The orthopedic component of the curriculum is fulfilled mainly during the second year. This main component is a four-week rotation in the orthopedics department during their second year.

Outpatient: The month-long rotation is spent mainly in the outpatient offices of Blair Orthopedics and sports medicine. Five half days per week are spent in the orthopedic office under the guidance of the orthopedic surgeons and a certified cast technician. The primary goal during this portion of the rotation is to gain exposure to evaluation and treatment of common orthopedic conditions, including, but not limited to, osteoarthritis, spinal disorders, fractures, sprains, dislocations and congenital anomalies. Residents are given the opportunity to perform various procedures including casting, splinting, aspiration and injection of joints, and tendon sheaths. They are expected to learn the advantage and disadvantages of available imaging techniques and what x-rays to order in various circumstances. Much time is spent reviewing x-rays and other imaging studies with the teaching physician. Further experience is gained in diagnostic and treatment approach to various acute and overuse injuries occurring during sports. The residents learn how to perform pre-participation and sports physical exams in the office. Two half days per week are spent in the operating room under the direction of two of our orthopedists. Emphasis is on the evaluation of all the major joints, manipulation of joints under anesthesia, and the further teaching of injection, along with assisting with basic orthopedic surgical procedures. Residents are evaluated by direct observation by the teaching physician. Evaluations are based on observation of case presentation, evaluation skills and techniques in the various procedures performed during the rotation. All evaluators complete a written evaluation of performance at the end of each phase of the orthopedic experience. The resident also spends 3-half days per week in the Family Practice Clinic.
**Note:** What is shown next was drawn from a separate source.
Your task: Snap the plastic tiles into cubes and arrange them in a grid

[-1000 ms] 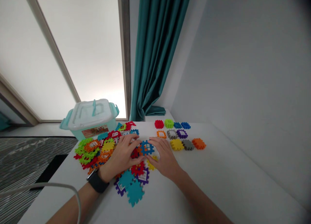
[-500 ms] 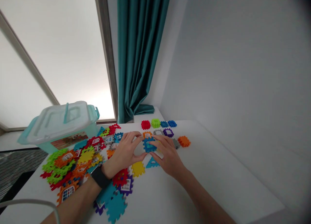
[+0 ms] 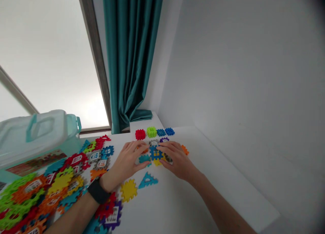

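Observation:
A blue square window tile (image 3: pixel 155 153) with notched edges is between my two hands, above the table's far part. My right hand (image 3: pixel 179 158) grips it from the right, fingers at the top edge and thumb at the bottom. My left hand (image 3: pixel 130 158) is curved at its left side, thumb and fingers apart; whether the fingertips touch the tile is hard to tell. Below lie a teal tile (image 3: pixel 144 159), partly covered orange and yellow pieces, and a grey window tile (image 3: pixel 153 142). Nearer me are a light-blue triangle (image 3: pixel 147 181) and a yellow square tile (image 3: pixel 129 190).
Red (image 3: pixel 140 134), lime (image 3: pixel 151 132) and blue (image 3: pixel 169 131) pieces form a row at the back. A large heap of mixed tiles (image 3: pixel 61 183) spreads at left, beside a lidded teal box (image 3: pixel 73 142). A green curtain (image 3: pixel 132 58) hangs behind the table; a wall stands at right.
The view has turned right, so the box and heap sit further left. My left fingers have drawn back from the blue tile's edge, while my right hand keeps hold of it.

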Tool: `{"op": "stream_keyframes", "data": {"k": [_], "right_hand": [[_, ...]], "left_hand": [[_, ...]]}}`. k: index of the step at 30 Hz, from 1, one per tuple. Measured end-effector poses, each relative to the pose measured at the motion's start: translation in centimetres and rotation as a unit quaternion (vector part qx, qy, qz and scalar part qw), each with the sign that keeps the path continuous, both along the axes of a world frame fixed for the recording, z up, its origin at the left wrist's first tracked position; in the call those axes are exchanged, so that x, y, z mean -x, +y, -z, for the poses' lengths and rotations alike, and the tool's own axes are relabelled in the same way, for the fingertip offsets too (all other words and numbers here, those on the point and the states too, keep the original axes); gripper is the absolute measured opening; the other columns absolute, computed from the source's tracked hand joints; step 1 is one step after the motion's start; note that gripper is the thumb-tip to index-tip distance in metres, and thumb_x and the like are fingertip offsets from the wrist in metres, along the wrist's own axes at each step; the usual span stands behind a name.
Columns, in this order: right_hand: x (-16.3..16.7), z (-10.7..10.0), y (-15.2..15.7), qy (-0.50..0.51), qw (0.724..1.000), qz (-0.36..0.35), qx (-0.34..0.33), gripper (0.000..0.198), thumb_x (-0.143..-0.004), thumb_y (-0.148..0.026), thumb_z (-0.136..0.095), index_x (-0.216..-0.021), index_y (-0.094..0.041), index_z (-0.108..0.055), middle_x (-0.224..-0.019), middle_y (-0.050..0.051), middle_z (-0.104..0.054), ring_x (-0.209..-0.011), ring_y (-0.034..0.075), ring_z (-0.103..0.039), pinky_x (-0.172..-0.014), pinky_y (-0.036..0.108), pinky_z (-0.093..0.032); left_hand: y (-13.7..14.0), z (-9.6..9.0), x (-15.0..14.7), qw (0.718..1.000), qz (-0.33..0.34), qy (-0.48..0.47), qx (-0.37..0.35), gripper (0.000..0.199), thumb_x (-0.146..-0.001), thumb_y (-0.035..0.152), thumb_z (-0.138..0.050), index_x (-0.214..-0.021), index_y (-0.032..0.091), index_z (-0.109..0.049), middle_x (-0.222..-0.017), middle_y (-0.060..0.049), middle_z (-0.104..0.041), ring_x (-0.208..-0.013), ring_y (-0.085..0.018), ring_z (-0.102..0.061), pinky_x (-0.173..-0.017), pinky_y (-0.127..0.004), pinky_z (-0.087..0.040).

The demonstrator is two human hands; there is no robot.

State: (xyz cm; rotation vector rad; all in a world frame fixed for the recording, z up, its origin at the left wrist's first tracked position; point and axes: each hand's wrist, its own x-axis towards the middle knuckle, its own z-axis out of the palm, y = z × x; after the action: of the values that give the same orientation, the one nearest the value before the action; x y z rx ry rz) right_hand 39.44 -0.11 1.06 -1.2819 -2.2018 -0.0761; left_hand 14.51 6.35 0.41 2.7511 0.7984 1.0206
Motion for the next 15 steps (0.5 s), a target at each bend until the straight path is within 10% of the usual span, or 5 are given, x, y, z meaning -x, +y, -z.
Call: {"op": "stream_keyframes", "data": {"k": [15], "right_hand": [[-7.8, 1.9, 9.0, 0.018, 0.996, 0.082, 0.043, 0.038, -0.089, -0.032, -0.065, -0.126, -0.024, -0.062, -0.126, 0.010, -0.069, -0.121, 0.031, -0.059, -0.106, 0.052, -0.044]], "left_hand": [[2.9, 0.2, 3.8, 0.984, -0.013, 0.177, 0.032, 0.017, -0.093, 0.022, -0.055, -0.087, 0.023, -0.071, -0.093, -0.006, -0.071, -0.090, -0.023, -0.066, -0.086, -0.037, -0.048]]}}
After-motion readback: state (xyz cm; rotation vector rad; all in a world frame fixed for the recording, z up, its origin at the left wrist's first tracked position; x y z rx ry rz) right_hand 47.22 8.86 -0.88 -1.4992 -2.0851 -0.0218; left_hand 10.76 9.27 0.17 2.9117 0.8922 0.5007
Additionally, the residents have a series of sports medicine, orthopedic and manual medicine lectures. A minimum of four lectures is given every year; there are additional topics presented at such conferences as Manual Medicine Day and additional Family Practice conferences. A 4.5 hour lecture/practicum on evaluation of general musculoskeletal problems is done every spring at OMT day. Required reading consists of the AAFP monograph "Fractures and Dislocations".

Residents may also assist in coverage of athletic events during the three years. They may attend football games and other events. These are under the direct supervision of a teaching physician or a certified athletic trainer. Emphasis is made on rapid yet thorough evaluation of athletic injuries as well as determining ability to safely return to competition.

At the end of the month-long rotation, the residents are evaluated by the teaching physician and the evaluations are placed in their files to be reviewed by the faculty advisors and at quarterly evaluation.

Altoona Family Physicians

Orthopedics

Competency-based Goals and Objectives

 

Resident year:  PGY 2

AFP faculty contact: Patrick Rice, MD

Specialty contact: University Orthopedics

Christopher McClellan, DO  

949-4050                                                                              

Please call the office prior to the start of the rotation to make arrangement of where and when to report on the first day of your rotation.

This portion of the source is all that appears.